今日は『バンドリ!』市ヶ谷有咲のポッピンパーティ衣装を撮影しました。ウィッグのスタイリングは今回の造型の大きな見どころの一つで、有咲の自然でありながらお嬢様らしい気品を宿した金髪を再現するため、セットにかなりの時間を費やしました。このウィッグは毛量がしっかりしており、毛先の金髪ロールはコテでブロッキングしながら熱を通し、手束感を出して立体的に仕上げました。前髪のぱっつんはヘアスプレーでふんわりキープし、フェイスラインに沿って後れ毛をわずかに残して輪郭を補正。頭に飾った2つの黒いクロスヘアピンは、シンプルに見えて左右対称かつ自然な位置に留めるのが難しく、キャラクターの象徴的なワンポイントとしてこだわりました。アイメイクも重視し、ブラウンのカラコンで瞳の色味を忠実に再現。温かみのあるアースカラーのアイシャドウをベースに、涙袋の陰影を丁寧に描き、ハイライトを効かせて澄んだ生き生きとした眼差しを演出しました。チークは高めの位置にふんわり入れ、透明感のあるベースメイクと合わせることで、ちょっぴりツンデレだけど心根はとても愛らしい有咲の少女らしさを引き出しています。
衣装面では、ブラウンの制服ジャケットがかっちりとした綺麗なシルエットを保ち、インナーの白シャツの襟と赤いリボンタイが引き立ちます。ジャケットの金ボタンのディテールも非常に丁寧な作りです。袖口は白で切り替えられ、黒のライン装飾があしらわれています。今回は車内での撮影でスペースが限られていたため、日常のワンシーンを切り取ったようなポージングをセレクト。右手の人差し指をそっと顎に添え、口角をわずかに上げてカメラを見つめる仕草は、キャラクターの性格を生き生きと映し出してくれました。正直なところ、車内でこの厚手の制服を着てシートベルトを締めた状態での動きはかなり制限されましたが、窓から差し込む自然光がとても優しく、補助光を使わずとも肌の上に柔らかな陰影を描いてくれました。車内の摩擦でウィッグに静電気が起きやすかったため、数枚撮るごとに毛流れを整えながらの撮影となりましたが、有咲らしい茶目っ気を綺麗に写真に収めることができて大満足です。
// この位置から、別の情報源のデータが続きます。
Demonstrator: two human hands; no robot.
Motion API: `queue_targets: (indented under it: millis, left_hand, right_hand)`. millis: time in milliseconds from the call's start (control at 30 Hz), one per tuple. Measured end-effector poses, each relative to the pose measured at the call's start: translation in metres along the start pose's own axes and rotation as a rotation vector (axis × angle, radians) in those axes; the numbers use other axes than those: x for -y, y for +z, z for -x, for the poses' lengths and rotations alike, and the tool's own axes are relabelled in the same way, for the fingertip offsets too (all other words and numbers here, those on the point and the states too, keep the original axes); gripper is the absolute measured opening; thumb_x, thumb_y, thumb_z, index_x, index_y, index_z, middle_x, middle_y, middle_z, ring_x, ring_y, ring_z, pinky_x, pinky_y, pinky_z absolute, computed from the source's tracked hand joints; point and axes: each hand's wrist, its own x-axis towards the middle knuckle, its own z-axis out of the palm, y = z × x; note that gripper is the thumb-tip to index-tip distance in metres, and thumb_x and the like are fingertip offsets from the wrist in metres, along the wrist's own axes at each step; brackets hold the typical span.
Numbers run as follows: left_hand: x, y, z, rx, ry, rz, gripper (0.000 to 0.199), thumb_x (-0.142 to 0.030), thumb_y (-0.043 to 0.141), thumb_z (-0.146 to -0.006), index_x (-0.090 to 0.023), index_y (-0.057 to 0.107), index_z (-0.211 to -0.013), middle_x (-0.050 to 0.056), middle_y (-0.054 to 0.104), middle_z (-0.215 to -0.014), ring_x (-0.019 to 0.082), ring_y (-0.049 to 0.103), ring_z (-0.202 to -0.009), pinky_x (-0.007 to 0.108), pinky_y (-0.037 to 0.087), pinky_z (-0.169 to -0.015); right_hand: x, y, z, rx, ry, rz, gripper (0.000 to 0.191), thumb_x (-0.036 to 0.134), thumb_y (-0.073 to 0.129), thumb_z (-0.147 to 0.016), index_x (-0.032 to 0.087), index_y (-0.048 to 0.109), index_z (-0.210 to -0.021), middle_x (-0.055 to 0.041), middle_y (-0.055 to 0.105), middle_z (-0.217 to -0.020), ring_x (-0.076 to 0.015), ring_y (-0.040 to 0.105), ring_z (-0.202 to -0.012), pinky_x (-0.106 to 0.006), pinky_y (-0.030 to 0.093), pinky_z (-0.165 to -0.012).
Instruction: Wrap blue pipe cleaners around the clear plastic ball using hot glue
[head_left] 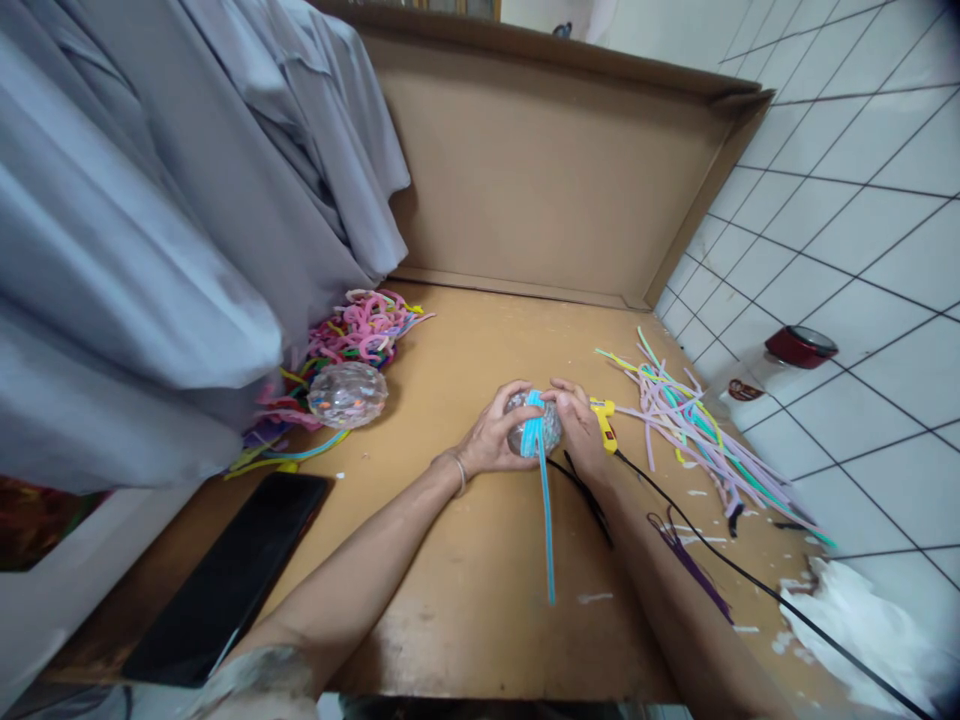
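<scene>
Near the middle of the table, a clear textured ball (551, 430) sits between my two hands. Light blue pipe cleaners (533, 425) lie side by side over its front, and one long end hangs down toward me. My left hand (495, 430) wraps round the ball's left side, thumb across the blue strands. On the other side, my right hand (579, 425) has its fingers bent against the ball and the upper strands. Its fingertips are partly hidden. Just right of that hand lies a yellow glue gun (604, 425) with a black cord.
Pink and multicoloured pipe cleaners (367, 325) are heaped at left beside another clear ball (349, 395). A black phone (232, 575) lies front left. Loose pipe cleaners (694, 430), a red-lidded jar (780, 365) and white tissue (862, 620) are at right. Cardboard (532, 170) stands behind.
</scene>
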Motion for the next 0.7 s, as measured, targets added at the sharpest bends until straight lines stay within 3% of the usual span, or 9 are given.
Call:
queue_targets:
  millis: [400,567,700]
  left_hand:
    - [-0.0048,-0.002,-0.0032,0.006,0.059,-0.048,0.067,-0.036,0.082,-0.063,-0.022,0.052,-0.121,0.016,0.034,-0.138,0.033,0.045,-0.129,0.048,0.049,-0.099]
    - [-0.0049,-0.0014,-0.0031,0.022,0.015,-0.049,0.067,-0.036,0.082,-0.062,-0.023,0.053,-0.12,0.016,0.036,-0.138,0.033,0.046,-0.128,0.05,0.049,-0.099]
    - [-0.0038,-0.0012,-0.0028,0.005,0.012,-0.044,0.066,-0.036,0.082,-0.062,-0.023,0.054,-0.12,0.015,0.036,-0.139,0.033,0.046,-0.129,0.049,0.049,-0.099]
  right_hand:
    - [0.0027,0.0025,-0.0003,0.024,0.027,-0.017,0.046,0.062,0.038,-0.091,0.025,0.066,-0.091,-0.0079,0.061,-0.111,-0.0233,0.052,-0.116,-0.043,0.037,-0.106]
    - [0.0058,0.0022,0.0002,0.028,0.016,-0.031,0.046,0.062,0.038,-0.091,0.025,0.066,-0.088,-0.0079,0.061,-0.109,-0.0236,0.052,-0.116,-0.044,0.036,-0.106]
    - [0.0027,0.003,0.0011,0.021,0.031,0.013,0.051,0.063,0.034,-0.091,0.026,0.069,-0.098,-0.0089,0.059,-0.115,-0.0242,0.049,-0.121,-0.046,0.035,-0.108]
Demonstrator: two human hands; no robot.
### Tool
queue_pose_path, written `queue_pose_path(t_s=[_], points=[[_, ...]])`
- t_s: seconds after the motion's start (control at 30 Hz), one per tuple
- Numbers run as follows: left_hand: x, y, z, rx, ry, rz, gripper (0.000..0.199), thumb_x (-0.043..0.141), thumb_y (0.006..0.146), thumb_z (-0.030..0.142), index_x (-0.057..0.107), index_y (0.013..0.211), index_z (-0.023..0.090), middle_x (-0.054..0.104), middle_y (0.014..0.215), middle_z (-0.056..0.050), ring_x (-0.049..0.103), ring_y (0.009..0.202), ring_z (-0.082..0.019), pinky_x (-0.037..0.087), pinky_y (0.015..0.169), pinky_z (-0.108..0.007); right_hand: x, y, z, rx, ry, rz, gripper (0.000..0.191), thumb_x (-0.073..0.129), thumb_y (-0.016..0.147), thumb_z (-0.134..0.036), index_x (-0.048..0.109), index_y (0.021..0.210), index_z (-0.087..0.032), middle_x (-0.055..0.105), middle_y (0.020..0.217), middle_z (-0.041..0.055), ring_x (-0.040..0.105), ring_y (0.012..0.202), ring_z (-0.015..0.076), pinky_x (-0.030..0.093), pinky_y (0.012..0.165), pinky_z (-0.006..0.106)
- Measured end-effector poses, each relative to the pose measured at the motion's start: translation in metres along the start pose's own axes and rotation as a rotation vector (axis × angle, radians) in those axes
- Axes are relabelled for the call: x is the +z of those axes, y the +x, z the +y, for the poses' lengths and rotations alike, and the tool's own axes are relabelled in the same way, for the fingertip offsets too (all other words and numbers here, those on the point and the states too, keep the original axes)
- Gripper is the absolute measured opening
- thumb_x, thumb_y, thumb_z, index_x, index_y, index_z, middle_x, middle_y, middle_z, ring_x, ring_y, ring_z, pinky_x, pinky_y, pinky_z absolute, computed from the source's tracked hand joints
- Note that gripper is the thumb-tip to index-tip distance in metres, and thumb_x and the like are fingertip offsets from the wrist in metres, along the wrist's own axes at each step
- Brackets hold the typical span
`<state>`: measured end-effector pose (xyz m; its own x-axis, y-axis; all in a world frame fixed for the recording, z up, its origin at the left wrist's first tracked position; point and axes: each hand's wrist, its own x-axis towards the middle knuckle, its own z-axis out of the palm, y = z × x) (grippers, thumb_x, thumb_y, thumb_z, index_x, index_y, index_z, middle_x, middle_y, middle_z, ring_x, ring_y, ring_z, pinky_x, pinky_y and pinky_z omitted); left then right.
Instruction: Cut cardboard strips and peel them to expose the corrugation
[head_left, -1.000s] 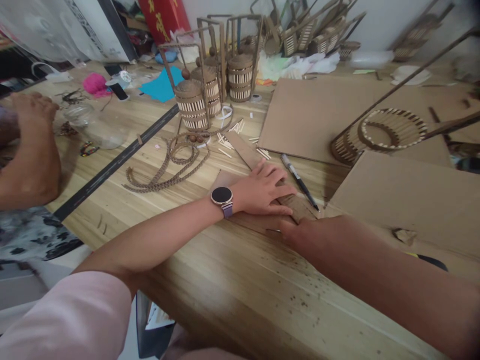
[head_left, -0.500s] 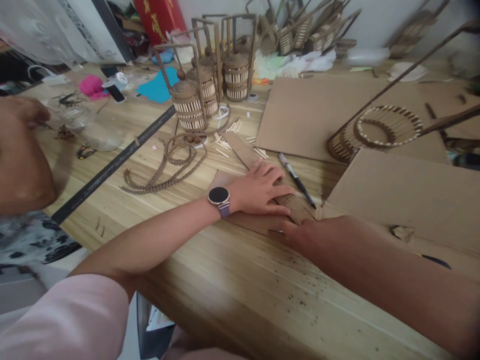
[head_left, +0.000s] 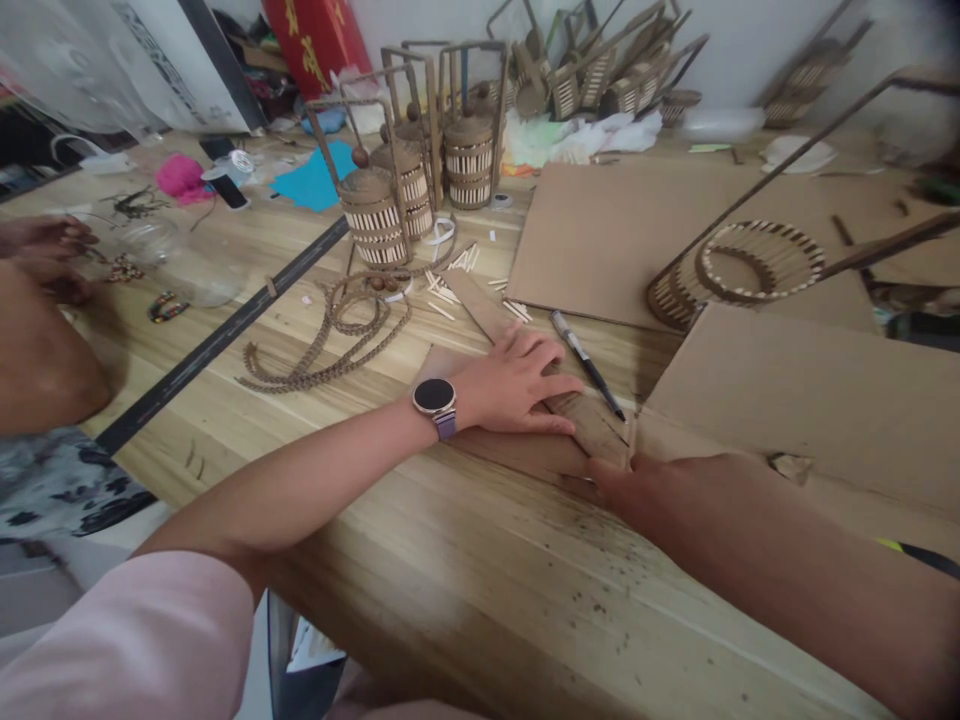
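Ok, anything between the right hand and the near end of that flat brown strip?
Nothing visible. The right hand is right at the near end of the strip; hidden fingertips leave contact unclear. The left hand lies across the strip farther up, and the pen sits beside it, out of the way.

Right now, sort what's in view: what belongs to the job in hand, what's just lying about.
Likely in the job:
- brown strip, under the left hand, near end by the right hand
- cardboard piece beneath the strip
- pen, perhaps, lying close by

Apparently just lying about:
- braided cords
- blue sheet
- pink yarn
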<state>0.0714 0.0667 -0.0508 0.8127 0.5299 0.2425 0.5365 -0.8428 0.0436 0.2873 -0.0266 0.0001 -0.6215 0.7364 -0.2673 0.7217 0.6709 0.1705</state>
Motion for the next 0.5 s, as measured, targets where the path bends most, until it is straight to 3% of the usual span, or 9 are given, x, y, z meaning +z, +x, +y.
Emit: queue_pose_path(t_s=[0.1,0.27,0.37,0.5], points=[[-0.002,0.000,0.001,-0.001,0.020,0.021,0.070,0.044,0.091,0.072,0.060,0.135,0.020,0.053,0.134,-0.019,0.043,0.128,-0.038,0.024,0.114,-0.065,-0.010,0.000,-0.001,0.010,-0.104,-0.151,0.040,0.056,0.073,0.000,0.067,0.103,-0.024,0.071,0.068,0.0031,0.063,0.048,0.0182,0.021,0.041,0.025],[-0.010,-0.003,0.009,-0.060,0.005,0.044,0.069,0.033,0.099,0.066,0.053,0.141,0.015,0.052,0.140,-0.019,0.040,0.134,-0.034,0.026,0.117,-0.057,-0.035,0.011,-0.011,-0.040,-0.101,-0.197,0.037,0.045,0.081,0.003,0.065,0.099,-0.021,0.071,0.073,0.0069,0.072,0.065,0.0242,0.026,0.043,0.029],[-0.009,-0.004,0.014,-0.144,-0.015,-0.008,0.064,0.029,0.103,0.058,0.049,0.145,0.014,0.049,0.145,-0.018,0.040,0.137,-0.032,0.027,0.117,-0.054,-0.042,0.022,-0.015,-0.045,-0.070,-0.221,0.035,0.043,0.085,0.001,0.063,0.105,-0.019,0.072,0.075,0.0088,0.074,0.069,0.0278,0.031,0.044,0.030],[-0.006,-0.005,0.016,-0.186,-0.013,-0.085,0.069,0.033,0.102,0.060,0.042,0.150,0.012,0.040,0.154,-0.021,0.031,0.145,-0.035,0.022,0.119,-0.057,-0.042,0.030,-0.017,-0.056,-0.031,-0.218,0.037,0.042,0.086,0.000,0.062,0.110,-0.018,0.074,0.074,0.0087,0.075,0.066,0.0297,0.038,0.044,0.031]])
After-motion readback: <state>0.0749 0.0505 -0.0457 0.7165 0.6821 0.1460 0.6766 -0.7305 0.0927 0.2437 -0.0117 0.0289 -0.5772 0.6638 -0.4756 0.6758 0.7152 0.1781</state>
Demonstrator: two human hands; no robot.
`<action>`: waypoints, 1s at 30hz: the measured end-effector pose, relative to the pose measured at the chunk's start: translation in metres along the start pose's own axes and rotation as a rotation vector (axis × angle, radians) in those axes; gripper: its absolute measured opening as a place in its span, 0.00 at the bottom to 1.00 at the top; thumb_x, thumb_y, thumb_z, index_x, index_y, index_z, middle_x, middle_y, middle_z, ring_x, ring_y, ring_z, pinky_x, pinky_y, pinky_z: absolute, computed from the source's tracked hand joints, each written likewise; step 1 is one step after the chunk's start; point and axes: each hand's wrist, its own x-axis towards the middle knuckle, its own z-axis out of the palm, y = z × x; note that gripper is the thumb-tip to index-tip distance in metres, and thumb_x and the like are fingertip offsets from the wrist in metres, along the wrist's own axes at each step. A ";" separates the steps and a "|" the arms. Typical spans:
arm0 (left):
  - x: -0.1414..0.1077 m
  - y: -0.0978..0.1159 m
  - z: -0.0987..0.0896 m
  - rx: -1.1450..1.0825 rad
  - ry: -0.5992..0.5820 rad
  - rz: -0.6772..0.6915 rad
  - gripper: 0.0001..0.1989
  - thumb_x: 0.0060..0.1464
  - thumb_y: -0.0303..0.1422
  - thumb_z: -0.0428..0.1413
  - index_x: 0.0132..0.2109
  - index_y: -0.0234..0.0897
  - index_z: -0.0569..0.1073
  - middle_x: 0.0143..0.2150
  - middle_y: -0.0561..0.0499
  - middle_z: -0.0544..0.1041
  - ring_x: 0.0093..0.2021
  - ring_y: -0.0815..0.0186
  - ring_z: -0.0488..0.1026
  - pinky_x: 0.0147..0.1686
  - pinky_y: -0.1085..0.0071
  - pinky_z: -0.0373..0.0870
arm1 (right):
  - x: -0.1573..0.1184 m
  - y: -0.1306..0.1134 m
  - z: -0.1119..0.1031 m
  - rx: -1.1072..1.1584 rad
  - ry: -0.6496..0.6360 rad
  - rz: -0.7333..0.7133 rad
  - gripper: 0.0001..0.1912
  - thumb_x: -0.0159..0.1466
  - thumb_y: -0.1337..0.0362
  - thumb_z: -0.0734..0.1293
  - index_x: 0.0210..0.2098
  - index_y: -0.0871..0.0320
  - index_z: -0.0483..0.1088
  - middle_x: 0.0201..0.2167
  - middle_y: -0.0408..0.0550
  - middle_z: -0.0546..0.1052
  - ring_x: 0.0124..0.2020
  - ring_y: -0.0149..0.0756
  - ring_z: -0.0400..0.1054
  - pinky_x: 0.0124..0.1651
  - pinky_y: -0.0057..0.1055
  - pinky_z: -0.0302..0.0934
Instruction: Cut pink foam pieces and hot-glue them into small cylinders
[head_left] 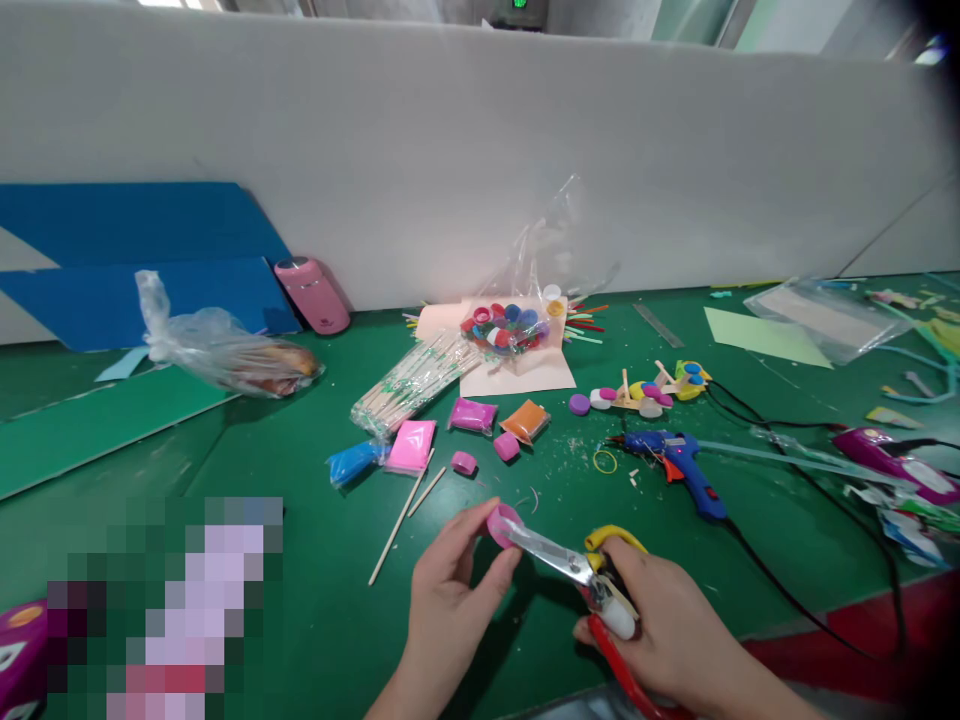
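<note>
Pointing lengthwise forward and left, scissors (556,557) gripped by the right hand (664,615) reach a pink cap (498,533) the left hand (459,592) pinches.

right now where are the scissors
In the head view, the scissors are right of centre in the lower half, gripped by the right hand, with their blade end at the pink cap that the left hand pinches.

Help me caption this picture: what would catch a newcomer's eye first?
At front centre, the right hand holds red-and-yellow-handled metal scissors, blades at a round pink plastic cap pinched by the left hand. Farther back, to the right, lies a blue plastic glue gun.
</note>
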 end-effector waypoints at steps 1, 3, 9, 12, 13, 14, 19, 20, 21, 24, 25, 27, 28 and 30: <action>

キャラクターを表現する前には、公式の立ち絵やアニメのキャプチャを何度も見返し、日常の些細な表情を観察する習慣があります。有咲はポッピンパーティの中では意地っ張りな態度を取りがちですが、プライベートでは女の子らしい素顔を覗かせます。そのため自撮りでは過剰に構えたポーズは避け、肩の力を抜いた自然体の佇まいを心掛けました。顎に指を添えるポーズはテスト撮影の際に偶然見つけたもので、何かを考えたり少し探りを入れたりしているようなニュアンスが生まれ、涙袋のメイクとも相まって不自然さを感じさせない有咲らしさを表現できました。
ウィッグのディテールでは、金髪ロールの仕立てだけでなく、後頭部に軽くふかしを入れて頭の形をふっくらと見せ、クロスヘアピンの立体感がより際立つよう工夫しました。ヘアピンはピンを加工した特注品で、サイドに留める際も真横ではなく少し斜めに傾けて自然な角度を追求。シンプルな自撮り1枚であっても、事前のメイク準備から車内の光の捉え方に至るまで、丁寧な試行錯誤が必要です。ファインダー越しに自分が少しずつキャラクターへと近づいていくこのプロセスこそが、制服コスプレの最大の醍醐味だと感じています。窓の外の光の移ろいを追いながら何テイクも重ね、表情も構図も一番納得のいく1枚を選ぶことができました。この市ヶ谷有咲 コスプレが持つエネルギーが皆様に伝われば幸いです。また機会があれば、イベントやスタジオでの本格的な撮影にも挑戦してみたいと思います。